TASK DIRECTIONS >> Determine how many lines of the entries that follow contain "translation", and respond with that number alone.

=== Section Start ===

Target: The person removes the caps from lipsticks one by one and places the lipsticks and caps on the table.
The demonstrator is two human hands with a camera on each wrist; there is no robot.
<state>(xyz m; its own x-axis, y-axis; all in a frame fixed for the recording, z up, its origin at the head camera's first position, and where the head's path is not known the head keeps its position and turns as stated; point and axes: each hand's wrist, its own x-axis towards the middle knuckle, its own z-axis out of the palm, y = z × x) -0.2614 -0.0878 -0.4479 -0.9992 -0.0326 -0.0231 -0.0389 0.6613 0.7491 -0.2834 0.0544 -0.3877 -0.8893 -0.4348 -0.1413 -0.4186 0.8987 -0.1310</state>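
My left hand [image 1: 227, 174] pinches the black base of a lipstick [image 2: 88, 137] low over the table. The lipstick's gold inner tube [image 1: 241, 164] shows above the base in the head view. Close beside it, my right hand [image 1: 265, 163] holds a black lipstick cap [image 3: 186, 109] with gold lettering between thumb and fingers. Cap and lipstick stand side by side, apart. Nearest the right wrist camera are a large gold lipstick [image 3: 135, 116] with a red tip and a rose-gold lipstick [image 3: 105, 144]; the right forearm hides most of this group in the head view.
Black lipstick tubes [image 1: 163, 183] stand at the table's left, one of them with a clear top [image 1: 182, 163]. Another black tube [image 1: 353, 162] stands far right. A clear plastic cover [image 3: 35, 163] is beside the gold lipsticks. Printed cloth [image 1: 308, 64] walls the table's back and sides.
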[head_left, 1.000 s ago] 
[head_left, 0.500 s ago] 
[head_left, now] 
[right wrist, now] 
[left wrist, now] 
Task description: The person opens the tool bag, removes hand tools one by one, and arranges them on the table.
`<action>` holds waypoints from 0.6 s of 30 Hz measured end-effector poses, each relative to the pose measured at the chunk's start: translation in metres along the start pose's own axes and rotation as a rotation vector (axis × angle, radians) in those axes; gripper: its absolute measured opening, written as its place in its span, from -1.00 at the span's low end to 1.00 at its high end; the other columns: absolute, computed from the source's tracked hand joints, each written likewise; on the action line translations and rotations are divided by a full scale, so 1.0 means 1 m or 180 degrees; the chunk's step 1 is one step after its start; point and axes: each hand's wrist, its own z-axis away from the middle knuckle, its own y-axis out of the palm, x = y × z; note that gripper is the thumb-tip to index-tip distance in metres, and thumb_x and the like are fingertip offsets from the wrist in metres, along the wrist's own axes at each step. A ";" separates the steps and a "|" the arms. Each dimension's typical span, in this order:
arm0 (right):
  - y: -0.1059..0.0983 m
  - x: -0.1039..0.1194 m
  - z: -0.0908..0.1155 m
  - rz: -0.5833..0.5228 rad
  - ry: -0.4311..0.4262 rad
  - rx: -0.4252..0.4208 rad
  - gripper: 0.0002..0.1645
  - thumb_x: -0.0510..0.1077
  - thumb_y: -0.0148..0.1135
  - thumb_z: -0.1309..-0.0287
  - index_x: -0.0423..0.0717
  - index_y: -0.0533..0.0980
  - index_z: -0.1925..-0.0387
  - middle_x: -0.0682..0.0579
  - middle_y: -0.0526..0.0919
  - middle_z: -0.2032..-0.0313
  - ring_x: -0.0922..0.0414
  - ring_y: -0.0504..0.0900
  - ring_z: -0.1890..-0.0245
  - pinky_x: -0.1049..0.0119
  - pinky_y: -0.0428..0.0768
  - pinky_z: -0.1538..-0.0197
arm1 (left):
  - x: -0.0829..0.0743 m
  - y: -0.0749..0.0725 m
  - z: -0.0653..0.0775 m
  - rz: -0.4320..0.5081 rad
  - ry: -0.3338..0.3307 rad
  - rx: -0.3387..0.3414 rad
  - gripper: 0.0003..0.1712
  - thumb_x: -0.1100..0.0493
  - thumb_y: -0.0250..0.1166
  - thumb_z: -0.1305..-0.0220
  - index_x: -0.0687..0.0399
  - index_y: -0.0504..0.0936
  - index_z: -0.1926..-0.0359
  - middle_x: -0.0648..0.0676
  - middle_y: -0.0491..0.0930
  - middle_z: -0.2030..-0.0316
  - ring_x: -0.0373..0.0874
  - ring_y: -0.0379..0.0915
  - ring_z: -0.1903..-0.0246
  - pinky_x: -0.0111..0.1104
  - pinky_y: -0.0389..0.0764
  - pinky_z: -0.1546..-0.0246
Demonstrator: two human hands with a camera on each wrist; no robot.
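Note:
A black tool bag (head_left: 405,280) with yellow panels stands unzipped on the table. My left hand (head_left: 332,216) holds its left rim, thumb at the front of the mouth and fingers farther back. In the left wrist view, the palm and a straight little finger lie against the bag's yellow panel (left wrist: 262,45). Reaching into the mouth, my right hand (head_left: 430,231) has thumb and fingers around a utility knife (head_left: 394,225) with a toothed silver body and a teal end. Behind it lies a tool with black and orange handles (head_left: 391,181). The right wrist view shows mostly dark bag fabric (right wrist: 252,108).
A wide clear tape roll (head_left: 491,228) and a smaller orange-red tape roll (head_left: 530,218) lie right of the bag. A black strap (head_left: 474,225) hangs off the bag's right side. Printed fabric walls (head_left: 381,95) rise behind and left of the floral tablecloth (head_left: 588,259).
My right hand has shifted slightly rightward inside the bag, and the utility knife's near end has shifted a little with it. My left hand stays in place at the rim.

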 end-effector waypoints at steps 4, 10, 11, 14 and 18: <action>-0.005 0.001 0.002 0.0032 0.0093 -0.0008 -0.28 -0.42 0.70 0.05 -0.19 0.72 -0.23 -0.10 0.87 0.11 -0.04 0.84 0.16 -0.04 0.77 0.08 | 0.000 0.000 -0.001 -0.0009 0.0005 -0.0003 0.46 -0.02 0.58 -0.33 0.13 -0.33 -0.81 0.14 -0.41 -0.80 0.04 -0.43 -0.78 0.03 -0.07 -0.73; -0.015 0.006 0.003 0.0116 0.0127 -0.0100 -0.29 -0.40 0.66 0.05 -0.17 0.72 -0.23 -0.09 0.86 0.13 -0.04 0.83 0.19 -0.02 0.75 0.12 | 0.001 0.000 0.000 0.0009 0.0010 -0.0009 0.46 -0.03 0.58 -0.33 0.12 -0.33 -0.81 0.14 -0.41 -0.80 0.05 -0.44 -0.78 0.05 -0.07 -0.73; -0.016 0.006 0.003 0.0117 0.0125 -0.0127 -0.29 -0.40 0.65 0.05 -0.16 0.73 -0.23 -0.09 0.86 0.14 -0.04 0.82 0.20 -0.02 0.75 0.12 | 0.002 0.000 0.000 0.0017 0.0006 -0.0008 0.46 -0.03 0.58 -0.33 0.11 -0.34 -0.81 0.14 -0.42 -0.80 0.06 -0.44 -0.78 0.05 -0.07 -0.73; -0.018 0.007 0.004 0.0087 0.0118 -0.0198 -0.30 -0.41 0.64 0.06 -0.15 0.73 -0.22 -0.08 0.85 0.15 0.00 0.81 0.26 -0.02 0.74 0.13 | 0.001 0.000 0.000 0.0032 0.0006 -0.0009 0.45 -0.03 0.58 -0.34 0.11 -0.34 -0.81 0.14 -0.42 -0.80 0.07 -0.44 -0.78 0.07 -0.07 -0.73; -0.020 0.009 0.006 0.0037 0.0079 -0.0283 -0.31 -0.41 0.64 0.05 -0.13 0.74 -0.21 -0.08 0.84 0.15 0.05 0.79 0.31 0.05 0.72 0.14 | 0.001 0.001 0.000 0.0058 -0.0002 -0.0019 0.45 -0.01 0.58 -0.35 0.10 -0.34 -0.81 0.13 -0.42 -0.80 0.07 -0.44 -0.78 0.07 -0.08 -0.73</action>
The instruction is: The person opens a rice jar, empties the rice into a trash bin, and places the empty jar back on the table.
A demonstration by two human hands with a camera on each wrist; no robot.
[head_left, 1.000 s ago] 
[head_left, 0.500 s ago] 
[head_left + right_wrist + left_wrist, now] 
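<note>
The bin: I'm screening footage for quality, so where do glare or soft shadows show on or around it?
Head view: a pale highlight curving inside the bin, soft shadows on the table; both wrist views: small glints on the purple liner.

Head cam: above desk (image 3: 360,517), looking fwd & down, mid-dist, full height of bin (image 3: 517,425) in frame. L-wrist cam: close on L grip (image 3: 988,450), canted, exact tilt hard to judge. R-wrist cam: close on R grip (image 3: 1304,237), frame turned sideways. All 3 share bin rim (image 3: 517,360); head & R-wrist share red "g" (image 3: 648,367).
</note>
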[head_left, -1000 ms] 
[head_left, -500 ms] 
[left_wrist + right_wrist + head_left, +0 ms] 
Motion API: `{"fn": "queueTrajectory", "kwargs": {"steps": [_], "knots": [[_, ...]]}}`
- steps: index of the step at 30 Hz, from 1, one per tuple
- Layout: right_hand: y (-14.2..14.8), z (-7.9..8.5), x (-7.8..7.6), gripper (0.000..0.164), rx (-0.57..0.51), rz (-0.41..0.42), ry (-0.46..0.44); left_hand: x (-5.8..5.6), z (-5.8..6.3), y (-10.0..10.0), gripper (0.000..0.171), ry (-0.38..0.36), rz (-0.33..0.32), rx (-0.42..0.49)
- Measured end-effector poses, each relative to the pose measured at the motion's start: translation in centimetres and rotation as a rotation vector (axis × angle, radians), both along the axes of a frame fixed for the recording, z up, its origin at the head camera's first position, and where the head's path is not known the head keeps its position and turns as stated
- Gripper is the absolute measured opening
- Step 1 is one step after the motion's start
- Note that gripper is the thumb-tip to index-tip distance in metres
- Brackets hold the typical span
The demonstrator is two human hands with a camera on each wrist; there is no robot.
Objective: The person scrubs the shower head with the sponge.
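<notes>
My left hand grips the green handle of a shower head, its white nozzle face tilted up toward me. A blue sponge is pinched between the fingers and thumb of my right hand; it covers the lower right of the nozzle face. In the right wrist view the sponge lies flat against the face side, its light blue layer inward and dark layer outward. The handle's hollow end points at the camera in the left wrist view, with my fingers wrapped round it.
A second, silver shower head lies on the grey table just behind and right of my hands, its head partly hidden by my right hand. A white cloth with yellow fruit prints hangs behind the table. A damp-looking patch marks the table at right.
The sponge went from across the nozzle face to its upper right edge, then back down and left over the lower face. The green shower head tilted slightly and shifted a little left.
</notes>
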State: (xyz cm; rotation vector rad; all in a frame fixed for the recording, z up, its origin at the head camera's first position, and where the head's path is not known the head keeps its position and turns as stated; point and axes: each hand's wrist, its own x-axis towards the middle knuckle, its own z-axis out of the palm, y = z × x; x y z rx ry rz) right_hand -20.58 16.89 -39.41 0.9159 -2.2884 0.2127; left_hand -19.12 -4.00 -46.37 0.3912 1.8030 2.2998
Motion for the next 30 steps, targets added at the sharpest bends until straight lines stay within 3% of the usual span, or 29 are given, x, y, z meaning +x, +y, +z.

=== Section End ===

FINISHED TASK >> 2